De la science des données à l’amélioration de la télésurveillance VNI

Trois questions au Dr Léo Grassion, pneumologue – CHU de Bordeaux

Nous avons le plaisir de partager avec vous une interview du Dr Léo Grassion, membre du comité de pilotage du registre Renavo-tel, en cours de constitution sous l’égide du CNP de Pneumologie (Fédération Française de Pneumologie). 
 Centraliser les données de la télésurveillance et les transcrire en connaissances utiles à la pratique : c’est l’enjeu de ce projet innovant, ouvert à toutes les composantes de la pneumologie hospitalière et libérale, et qui se nourrira notamment des données issues des dispositifs médicaux numériques (DMN) tels que Vestalis.
 Une illustration concrète de la science des données appliquée à l’amélioration de la prise en charge des patients insuffisants respiratoires chroniques !

À quel objectif répond la création du registre Renavo-tel ?

Dr Léo Grassion : « L’ambition avec Renavo-tel est de centraliser pour la première fois au niveau national les données des patients sous ventilation non invasive (VNI) ou oxygénothérapie (O2) et qui sont télésurveillés. Il s’agit de réunir deux types d’informations qui communiquent trop peu aujourd’hui.
D’une part, les données cliniques ; d’autre part, les données quotidiennes issues des appareils, lesquelles apportent au suivi une granularité fine. 
Le registre se construit à partir du pneumologue. À l’inclusion d’un patient, ses données cliniques seront agrégées aux données relatives à la télésurveillance (évolution, alertes…). Le tout, en vue d’une meilleure compréhension des besoins et de la dynamique propres à chaque patient.

Comment transformer de gros volumes de données en indicateurs utiles ?

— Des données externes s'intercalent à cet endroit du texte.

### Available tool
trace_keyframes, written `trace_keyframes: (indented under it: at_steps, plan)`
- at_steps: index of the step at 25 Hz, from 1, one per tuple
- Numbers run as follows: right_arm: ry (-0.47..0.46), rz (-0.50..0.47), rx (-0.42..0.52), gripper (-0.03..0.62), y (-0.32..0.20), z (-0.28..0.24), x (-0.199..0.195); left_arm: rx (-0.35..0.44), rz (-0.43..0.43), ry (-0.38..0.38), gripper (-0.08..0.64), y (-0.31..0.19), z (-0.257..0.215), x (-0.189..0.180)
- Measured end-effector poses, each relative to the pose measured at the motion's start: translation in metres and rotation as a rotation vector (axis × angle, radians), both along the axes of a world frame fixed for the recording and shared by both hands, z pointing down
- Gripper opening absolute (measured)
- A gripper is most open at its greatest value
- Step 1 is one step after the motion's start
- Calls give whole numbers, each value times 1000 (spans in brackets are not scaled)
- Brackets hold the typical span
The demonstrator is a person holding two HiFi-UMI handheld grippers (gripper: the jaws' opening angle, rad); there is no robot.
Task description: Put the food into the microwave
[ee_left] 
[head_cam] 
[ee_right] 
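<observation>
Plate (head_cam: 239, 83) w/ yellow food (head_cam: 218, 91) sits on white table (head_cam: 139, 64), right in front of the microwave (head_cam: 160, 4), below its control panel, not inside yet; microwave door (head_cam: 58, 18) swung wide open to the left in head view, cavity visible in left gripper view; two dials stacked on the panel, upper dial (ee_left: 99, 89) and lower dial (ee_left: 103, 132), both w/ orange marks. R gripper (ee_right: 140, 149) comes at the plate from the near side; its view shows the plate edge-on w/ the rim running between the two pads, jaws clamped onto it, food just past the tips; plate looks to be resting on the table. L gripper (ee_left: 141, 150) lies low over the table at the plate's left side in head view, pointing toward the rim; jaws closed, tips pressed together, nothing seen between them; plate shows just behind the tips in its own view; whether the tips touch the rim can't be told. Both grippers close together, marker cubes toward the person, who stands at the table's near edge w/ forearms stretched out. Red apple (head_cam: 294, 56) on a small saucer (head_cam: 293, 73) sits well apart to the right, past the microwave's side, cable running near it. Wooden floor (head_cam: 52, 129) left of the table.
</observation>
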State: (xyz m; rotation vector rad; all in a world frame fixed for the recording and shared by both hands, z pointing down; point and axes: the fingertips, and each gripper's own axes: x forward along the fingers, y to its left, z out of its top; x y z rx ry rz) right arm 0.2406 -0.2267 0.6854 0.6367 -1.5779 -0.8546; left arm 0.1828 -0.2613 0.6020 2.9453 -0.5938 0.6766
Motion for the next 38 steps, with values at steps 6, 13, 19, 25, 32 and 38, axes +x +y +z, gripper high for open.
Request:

Nous ferons appel à l’expertise de data scientists. L’objectif est d’entraîner des algorithmes sur cette base de données, en vue de les appliquer dans la pratique quotidienne ; dans un premier temps de comprendre quelles données sont pertinentes cliniquement pour le patient, enfin le « Graal » sera de comprendre l’évolution d’un malade et de prédire un événement avant qu’il ne l’envoie aux urgences.
La télésurveillance a changé le paradigme du suivi. Auparavant, le patient nous rapportait rétrospectivement un symptôme, sur lequel se basait notre intervention.
Désormais, la télésurveillance fournit des données infracliniques que nous n’avions pas l’habitude de traiter, et qui de plus pourraient s’avérer prédictives d’épisodes.
Cette masse de données peut inquiéter, pourtant c’est justement de leur agrégation que découle l’identification d’indicateurs pertinents. C’est tout l’enjeu de ce registre : extraire des connaissances permettra de développer des outils et de les implémenter dans les solutions de télésurveillance, en vue de meilleurs résultats.

Quelle synergie prévoyez-vous avec les éditeurs de DMN ?

La collaboration avec les éditeurs est déterminante, en vue d’intégrer au registre les données issues des DMN, qu’elles concernent l’utilisation du ventilateur, l’observance ou encore les fuites. Sans les DMN, les médecins n’ont pas accès à ces informations, essentielles pour prédire notamment la qualité du traitement et de l’observance.
La question qui se pose ensuite est celle de l’utilisation des données. Avec tous les porteurs du projet, nous espérons que ce registre fera le lit de nombreuses études et analyses, permettant de mieux comprendre les patients télésurveillés. L’idée centrale est que la connaissance appartient à tout le monde. Après les premières étapes de structuration (technique, scientifique…) – qui devraient aboutir d’ici l’automne –, nous allons préciser les modalités de collaboration avec les éditeurs de DMN et les autres acteurs, dans un objectif commun d’amélioration de la prise en charge des patients. 

Philippe Salamitou, CEO de SRETT : « Nous nous engageons à faciliter l’intégration des données issues de Vestalis et leur utilisation au sein du registre Renavo-tel, car l’apport de la Data Science et de l’IA à l’amélioration des prises en charge en télésurveillance est un sujet extrêmement porteur, sur lequel nous voulons maintenir notre implication ».